Wow, a bit late, but I'm back from vacation ...
Le 09-07-23 à 02:02, Tim Worman a écrit :
On Jul 21, 2009, at 5:34 PM, Chuck Hill wrote:
For components that you will use on CommonPage, you will sub-class
CustomComponent as CommonComponent and implement editingContext() as:
public EOEditingContext editingContext(){
return ((CommonPage)context().page()).editingContext();
}
Or, you can allow for components to possibly have their own editing
context (with more than one EC on a page) and implement it like this:
public EOEditingContext editingContext(){
return ((CustomComponent)parent()).editingContext();
}
I've used another approach and now I'd be interested to know if I'd
be branded a fool for it. :-)
If you're a fool, I'm one too.

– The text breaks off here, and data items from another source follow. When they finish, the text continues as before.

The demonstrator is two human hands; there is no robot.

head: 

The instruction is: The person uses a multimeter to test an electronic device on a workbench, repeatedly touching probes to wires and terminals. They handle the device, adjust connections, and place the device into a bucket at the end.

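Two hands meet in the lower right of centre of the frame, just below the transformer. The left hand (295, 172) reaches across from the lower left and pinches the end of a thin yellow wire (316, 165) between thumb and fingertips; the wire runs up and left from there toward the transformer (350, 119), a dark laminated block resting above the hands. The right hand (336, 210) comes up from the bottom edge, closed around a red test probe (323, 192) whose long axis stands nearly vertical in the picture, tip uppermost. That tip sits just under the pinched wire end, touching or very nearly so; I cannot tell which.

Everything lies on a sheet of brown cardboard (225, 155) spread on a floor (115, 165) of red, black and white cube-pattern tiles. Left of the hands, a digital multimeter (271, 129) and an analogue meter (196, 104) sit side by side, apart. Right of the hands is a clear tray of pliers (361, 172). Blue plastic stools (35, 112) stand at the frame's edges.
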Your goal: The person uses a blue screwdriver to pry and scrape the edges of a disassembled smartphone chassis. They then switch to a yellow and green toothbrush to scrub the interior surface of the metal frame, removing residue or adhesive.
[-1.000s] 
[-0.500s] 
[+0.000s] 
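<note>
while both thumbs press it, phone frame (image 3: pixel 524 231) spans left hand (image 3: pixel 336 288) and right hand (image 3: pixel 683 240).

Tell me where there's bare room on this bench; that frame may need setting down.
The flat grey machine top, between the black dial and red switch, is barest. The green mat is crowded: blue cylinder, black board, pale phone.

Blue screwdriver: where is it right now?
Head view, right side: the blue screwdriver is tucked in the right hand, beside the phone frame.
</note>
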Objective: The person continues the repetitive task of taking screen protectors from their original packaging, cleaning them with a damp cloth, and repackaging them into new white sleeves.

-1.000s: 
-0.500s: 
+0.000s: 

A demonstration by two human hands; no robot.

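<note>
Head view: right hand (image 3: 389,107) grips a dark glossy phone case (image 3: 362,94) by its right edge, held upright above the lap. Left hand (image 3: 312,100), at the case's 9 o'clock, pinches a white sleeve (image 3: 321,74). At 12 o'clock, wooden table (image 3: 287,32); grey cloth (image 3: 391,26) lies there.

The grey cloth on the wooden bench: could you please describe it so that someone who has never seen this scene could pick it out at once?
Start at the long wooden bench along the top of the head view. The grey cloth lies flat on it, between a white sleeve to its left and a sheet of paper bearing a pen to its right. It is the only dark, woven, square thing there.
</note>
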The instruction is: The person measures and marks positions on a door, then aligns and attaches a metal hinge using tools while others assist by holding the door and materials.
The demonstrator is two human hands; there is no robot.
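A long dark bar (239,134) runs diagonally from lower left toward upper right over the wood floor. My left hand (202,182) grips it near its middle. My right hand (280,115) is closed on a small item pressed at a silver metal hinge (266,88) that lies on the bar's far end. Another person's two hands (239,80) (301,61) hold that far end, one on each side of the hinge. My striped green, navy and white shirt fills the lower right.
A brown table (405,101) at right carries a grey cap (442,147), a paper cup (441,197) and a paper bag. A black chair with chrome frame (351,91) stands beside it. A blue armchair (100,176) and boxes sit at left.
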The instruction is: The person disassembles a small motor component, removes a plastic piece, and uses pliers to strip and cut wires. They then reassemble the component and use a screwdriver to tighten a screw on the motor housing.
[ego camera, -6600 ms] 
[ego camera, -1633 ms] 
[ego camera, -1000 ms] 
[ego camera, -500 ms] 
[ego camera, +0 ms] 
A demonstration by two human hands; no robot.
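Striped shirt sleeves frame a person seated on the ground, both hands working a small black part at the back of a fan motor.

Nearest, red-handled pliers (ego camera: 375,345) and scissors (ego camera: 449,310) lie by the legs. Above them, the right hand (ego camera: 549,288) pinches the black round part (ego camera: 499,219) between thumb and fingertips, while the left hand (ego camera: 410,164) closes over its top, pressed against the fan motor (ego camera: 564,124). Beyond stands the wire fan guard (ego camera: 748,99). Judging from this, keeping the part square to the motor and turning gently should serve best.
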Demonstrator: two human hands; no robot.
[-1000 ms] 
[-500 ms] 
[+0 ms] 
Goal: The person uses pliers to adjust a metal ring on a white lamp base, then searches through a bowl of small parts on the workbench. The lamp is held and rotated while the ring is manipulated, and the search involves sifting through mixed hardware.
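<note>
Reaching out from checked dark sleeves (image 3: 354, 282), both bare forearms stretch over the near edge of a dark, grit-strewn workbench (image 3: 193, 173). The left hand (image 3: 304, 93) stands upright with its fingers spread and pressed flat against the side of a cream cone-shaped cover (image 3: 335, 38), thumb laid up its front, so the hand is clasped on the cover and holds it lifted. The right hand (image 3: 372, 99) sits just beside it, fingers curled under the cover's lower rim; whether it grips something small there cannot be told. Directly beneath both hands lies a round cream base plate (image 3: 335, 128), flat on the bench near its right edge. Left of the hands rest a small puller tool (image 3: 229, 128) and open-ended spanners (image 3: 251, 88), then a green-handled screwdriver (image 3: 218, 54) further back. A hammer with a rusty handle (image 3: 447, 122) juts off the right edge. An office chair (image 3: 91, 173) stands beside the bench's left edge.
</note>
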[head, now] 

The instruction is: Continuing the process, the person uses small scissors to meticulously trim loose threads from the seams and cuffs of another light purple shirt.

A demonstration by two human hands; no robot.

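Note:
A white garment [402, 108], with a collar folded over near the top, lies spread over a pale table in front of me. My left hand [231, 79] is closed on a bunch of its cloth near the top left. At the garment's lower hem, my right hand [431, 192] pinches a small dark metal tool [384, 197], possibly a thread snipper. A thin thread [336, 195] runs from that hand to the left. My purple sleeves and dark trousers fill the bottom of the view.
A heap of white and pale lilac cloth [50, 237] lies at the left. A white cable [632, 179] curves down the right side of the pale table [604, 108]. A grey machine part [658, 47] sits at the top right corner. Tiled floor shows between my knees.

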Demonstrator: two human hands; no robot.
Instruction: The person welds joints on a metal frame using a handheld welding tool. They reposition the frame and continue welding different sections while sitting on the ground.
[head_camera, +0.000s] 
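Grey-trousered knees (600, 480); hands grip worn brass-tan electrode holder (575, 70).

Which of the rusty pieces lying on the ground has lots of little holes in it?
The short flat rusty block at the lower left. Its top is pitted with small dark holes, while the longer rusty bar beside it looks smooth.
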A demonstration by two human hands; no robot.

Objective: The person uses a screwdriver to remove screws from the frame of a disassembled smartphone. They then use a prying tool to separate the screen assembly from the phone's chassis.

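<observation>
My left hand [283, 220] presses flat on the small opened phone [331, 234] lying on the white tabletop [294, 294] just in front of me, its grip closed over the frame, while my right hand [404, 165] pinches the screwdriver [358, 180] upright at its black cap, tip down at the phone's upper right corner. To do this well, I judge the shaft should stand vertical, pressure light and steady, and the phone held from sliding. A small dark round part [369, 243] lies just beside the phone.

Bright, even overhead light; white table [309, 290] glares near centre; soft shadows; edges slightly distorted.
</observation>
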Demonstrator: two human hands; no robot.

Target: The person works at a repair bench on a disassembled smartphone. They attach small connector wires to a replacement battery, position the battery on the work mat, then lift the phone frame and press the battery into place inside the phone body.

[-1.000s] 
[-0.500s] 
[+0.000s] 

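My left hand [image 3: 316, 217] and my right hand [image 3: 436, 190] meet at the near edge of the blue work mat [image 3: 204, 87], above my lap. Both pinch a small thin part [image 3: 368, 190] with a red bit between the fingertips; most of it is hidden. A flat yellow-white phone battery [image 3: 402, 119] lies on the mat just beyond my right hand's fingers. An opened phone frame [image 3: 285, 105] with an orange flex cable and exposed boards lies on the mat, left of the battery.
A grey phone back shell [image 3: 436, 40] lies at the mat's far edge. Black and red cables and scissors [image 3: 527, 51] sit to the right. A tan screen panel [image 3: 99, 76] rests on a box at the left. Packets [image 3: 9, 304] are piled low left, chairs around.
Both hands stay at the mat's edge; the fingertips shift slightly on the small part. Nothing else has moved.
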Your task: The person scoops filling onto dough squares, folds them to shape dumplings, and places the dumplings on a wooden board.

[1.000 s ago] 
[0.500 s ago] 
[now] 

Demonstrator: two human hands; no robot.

This is the pattern I use as well for
sub-component that take a single eo.
Since my sub-components often have an EO passed to them via a
binding, I often set the sub-component's editing context like this:
public EOEditingContext editingContext() {
if(_editingContext == null) {
_editingContext = passedEO().editingContext();
}
return _editingContext;
}
My thought was that I then knew for sure that my subcomponent was
using the same ec as the parent.
I second that approach.
If a component is in charge of modifying an eo, it should do it in the
same ec as the eo itself.
It put the charge of having the correct ec at the same place as the
routing of the eo, and ensure that they are both in sync.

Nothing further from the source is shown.